O director do festival apresentou O Navio como um filme injustamente subvalorizado – e em que outro local poderíamos ver uma plateia enorme atenta a este Fellini “maldito” de 1983, colossal insucesso à sua estreia que o tempo veio confirmar como um dos seus grandes filmes? Obra onde a sua paixão por Chaplin e a herança do mudo são assumidas integralmente, O Navio é também mistério quase Wellesiano à volta de uma figura pública com o seu quê do Rosebud do Mundo a Seus Pés, e ainda ácida sátira Buñueliana sobre a burguesia sob a forma de uma ópera-bufa Felliniana falsamente nostálgica.

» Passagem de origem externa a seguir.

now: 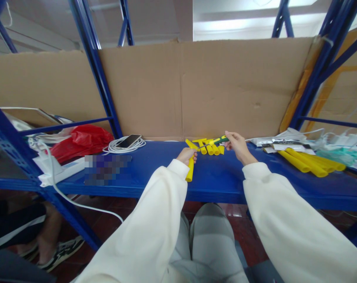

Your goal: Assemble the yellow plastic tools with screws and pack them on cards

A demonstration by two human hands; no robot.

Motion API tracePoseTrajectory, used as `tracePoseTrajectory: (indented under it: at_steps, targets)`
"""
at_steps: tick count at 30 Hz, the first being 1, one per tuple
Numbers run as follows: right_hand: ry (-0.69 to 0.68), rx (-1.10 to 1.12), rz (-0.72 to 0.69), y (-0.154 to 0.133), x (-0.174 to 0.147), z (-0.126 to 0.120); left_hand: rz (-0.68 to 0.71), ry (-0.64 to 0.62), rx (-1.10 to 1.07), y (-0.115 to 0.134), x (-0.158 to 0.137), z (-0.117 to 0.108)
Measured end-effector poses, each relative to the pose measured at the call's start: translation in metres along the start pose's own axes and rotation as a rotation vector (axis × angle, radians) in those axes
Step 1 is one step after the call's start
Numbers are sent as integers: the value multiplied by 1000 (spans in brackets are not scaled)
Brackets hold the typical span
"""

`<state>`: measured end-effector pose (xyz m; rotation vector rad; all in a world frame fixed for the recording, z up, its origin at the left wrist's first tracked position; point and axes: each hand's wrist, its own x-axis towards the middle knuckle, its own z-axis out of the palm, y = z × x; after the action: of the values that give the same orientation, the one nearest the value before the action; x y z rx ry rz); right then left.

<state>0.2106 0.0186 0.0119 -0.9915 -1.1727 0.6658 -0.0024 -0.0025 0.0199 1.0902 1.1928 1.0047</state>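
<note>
My left hand (187, 156) is closed around a yellow tube (190, 173); one end points toward me and a yellow part slants up above my fingers. My right hand (237, 146) grips the green and yellow handle of a screwdriver (220, 140). Its thin shaft reaches left to the tube beside my left fingers; whether the tip touches it is too small to tell. Just behind the shaft, several yellow tube pieces (210, 149) lie together on the blue shelf (216, 179).
Long yellow tubes (306, 161) lie at the right near plastic packets (284, 138). At left are a phone (129, 141) on a coiled white cable (113, 146), a red bag (82, 141) and a white power strip (69, 169). Cardboard (219, 86) stands behind. Another person's leg (48, 232) shows lower left.
</note>
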Motion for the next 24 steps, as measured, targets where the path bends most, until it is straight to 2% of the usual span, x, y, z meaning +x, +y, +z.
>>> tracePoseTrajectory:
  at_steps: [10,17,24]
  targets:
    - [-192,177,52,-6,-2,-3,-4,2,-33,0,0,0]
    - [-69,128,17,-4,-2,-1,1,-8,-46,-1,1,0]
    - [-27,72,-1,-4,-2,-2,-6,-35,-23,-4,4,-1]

A história do cruzeiro fúnebre que uma elite artística freta em 1914 para cumprir as últimas vontades de uma diva operática lendária é também uma escarninha visão de uma Europa entrópica, à deriva em 1914 como hoje em 2015, sem soluções para a desigualdade. Algumas das suas imagens de malas flutuando em camarotes que se inundam antecipam o Titanic de James Cameron, com uma fracção do orçamento e uma dimensão completamente diferente, mas também com uma espontaneidade e uma alma que o perfeccionismo técnico do canadiano nem sempre consegue equiparar. Mas mesmo 30 anos depois, O Navio parece um filme assustadoramente presciente, que reage com o mundo em que vivemos de modos surpreendentes.
Não se podem forçosamente tirar conclusões a partir daqui; são apenas dois dias, dois filmes, duas sessões, e as leituras que são verdade hoje podem não o ser amanhã. Mas as coincidências estão aí para quem lhes quiser prestar atenção. Locarno abriu portas e a ver vamos por onde o que aí vem vai seguir.